:: WHAT TO PRODUCE ::
Search each line of the data for the word "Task"; copy every line where it is found.

:: DATA SHOWN ::
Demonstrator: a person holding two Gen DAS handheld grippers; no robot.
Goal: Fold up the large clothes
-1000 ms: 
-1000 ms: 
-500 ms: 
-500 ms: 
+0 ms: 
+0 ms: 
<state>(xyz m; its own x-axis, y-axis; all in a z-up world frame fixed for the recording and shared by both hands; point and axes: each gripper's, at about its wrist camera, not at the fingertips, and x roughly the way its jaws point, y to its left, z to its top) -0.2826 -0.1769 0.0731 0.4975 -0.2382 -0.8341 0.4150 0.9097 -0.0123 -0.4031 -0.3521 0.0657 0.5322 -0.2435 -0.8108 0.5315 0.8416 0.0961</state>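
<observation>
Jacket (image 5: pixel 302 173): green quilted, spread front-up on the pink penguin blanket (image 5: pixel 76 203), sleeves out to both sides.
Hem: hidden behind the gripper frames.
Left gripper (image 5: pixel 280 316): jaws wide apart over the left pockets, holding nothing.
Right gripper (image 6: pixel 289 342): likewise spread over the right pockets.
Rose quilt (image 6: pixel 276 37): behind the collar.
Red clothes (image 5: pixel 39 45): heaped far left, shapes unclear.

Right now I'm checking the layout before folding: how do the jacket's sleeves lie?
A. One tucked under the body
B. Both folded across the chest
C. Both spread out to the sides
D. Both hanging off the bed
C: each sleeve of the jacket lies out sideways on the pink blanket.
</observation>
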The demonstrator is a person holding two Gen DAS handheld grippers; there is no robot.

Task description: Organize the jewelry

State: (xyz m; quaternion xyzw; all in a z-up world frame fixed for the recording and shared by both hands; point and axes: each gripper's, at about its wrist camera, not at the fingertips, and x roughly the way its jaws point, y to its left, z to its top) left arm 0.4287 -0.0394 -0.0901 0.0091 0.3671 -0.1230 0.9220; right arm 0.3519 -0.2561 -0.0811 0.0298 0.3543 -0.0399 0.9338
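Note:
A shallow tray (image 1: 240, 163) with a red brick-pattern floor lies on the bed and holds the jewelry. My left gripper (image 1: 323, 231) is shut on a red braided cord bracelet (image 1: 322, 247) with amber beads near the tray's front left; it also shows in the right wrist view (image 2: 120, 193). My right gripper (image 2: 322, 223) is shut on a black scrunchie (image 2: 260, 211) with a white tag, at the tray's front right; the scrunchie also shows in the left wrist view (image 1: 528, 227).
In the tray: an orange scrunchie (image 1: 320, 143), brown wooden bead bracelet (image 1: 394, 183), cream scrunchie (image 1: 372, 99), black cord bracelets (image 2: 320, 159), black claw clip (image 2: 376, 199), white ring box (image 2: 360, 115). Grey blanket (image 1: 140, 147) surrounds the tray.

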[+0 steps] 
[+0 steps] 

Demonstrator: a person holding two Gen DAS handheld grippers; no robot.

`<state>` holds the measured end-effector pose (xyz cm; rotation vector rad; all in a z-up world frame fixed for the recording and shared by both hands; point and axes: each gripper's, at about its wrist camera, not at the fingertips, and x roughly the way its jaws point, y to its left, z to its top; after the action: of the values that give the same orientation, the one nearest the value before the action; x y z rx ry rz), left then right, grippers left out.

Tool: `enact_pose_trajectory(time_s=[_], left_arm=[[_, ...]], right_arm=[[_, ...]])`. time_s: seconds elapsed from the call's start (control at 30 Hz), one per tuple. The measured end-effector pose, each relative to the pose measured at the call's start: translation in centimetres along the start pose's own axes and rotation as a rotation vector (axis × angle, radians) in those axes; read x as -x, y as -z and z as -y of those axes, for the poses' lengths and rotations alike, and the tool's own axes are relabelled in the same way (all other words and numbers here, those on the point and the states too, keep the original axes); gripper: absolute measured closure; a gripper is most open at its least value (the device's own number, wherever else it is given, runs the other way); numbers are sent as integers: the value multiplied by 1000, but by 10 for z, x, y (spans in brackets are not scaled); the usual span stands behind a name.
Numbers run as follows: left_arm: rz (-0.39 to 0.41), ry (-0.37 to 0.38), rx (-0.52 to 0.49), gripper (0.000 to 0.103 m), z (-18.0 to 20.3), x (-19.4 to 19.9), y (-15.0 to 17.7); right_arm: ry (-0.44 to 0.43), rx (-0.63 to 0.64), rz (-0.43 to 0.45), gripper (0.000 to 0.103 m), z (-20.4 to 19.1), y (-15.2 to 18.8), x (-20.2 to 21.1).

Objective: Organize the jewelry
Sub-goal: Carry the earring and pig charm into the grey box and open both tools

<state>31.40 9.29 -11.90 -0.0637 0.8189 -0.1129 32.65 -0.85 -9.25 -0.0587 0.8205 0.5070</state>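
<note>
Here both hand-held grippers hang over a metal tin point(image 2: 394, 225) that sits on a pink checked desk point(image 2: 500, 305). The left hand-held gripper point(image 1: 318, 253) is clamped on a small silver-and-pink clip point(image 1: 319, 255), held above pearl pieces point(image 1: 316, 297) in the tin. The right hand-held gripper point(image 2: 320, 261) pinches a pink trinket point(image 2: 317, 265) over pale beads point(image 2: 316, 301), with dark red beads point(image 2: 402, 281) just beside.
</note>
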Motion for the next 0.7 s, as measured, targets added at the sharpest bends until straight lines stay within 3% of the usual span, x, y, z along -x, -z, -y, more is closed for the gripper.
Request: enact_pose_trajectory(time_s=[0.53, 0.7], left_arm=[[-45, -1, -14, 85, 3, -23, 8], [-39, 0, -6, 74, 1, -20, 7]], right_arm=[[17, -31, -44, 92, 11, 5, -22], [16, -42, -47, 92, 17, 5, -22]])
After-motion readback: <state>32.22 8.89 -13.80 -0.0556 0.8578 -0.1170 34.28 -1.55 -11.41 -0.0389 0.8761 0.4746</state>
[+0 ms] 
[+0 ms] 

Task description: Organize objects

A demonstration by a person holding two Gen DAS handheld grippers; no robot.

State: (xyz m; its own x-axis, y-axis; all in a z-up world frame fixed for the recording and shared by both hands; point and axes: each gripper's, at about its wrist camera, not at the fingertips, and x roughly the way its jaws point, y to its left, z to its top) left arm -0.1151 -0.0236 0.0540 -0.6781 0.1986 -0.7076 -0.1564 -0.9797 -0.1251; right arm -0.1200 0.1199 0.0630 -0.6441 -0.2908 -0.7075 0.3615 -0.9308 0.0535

:: RESULT BELOW ::
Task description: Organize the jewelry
Task description: Organize objects

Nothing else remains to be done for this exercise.